I already said the following about what Bernanke said:
"3) Challenges:
A: We don't know exactly how we're going to purchase these assets or for how much ( But we're smart guys, and, once again, there's oversight )"
So, theoretically, the McCain plan could fit into this, leaving aside the enormous work of identifying whose eligible and negotiating and buying an untold number of mortgages. However, this plan seems to envisage a real loss right at the beginning of it's implementation, thereby violating Bernanke's hold them and sell them rule.
Or am I missing something?
Also, it seems worse than the housing bill. Or am I wrong again?
Wednesday, October 8, 2008 at 1:08 pm
@Justin, thanks, now, for the other side of the juggled transaction, what happens to the currently existing MBSs that are out there somewhere and are built up (in part) from the mortgages that are being adjusted and reissued? If the new mortgages are being used to create new MBSs, what becomes of the old MBSs, and do the holders of those old MBSs have any say regarding how the reissuance process takes place (assuming these threads could be meaningfully unraveled and reraveled in the first place)?

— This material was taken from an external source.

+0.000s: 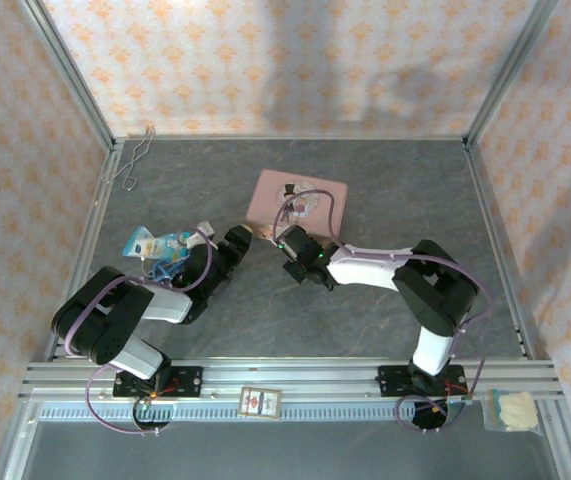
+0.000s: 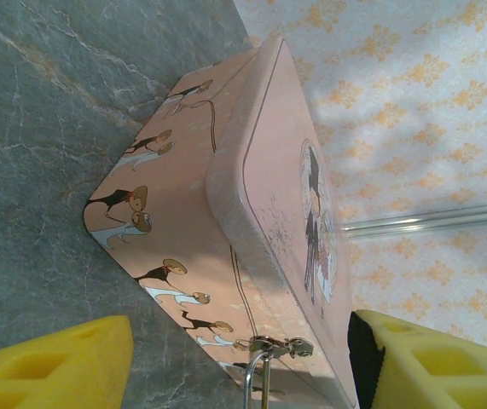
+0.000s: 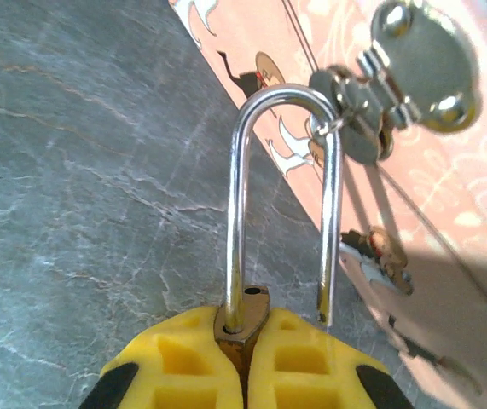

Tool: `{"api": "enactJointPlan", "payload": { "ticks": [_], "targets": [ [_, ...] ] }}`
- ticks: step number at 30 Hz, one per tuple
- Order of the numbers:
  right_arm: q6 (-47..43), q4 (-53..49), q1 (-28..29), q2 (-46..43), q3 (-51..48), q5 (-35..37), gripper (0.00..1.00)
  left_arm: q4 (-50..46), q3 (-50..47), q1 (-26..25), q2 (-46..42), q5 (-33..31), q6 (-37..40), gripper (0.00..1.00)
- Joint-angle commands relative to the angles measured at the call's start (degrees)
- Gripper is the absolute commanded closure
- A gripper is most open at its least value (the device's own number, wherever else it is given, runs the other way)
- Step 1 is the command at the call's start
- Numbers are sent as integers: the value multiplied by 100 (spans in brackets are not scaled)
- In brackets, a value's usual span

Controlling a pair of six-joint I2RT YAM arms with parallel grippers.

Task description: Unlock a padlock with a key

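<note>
Front rail (image 1: 315, 372): carries both arm bases. A small card (image 1: 260, 401) lies on it between them, and a clear bag (image 1: 510, 410) lies at its right end.
Blue packet (image 1: 155, 243): on the table (image 1: 395, 180), just beside the left arm's wrist.
Left gripper (image 2: 241, 358): released. Its yellow fingers (image 2: 55, 366) stand wide apart with nothing between them, facing the latch side of the tin.
Right gripper (image 3: 245, 349): clenched on the padlock (image 3: 241, 311). Both pads press the brass body from either side.
Padlock position: at the front wall of the tin, with the body pinched in the right gripper and the shackle (image 3: 236, 213) reaching toward the tin.
Shackle: one leg is seated in the body. The other leg ends free, just beside the body. The bend passes through the hasp (image 3: 350, 128).
Hasp: silvery latch on the tin's front edge.
Pink tin (image 1: 300, 200): flat on the grey marbled table, just past both grippers, lid on.
Bent wire (image 1: 135, 160): at the far left corner of the table, well apart from the tin.
</note>
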Motion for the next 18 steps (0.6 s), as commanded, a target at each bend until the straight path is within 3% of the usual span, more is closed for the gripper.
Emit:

Wednesday, October 8, 2008 at 1:12 pm
by the way, Justin, McCain's ramble early on in last night's debate about Fannie, Freddie, mortgage issues and the culpability of Obama/his cronies/Democrats in the current mess was utter nonsense and revealed that McCain has no idea about how these institutions are structured and how they fit into the larger mortgage marketplace, especially in the past few years. Let me repeat, what McCain said was utter nonsense from a strictly factual perspective.
Shouldn't someone call him out on this? It is shocking to me that a national figure could have such a muddled understanding of this issue and would be willing to rant about it.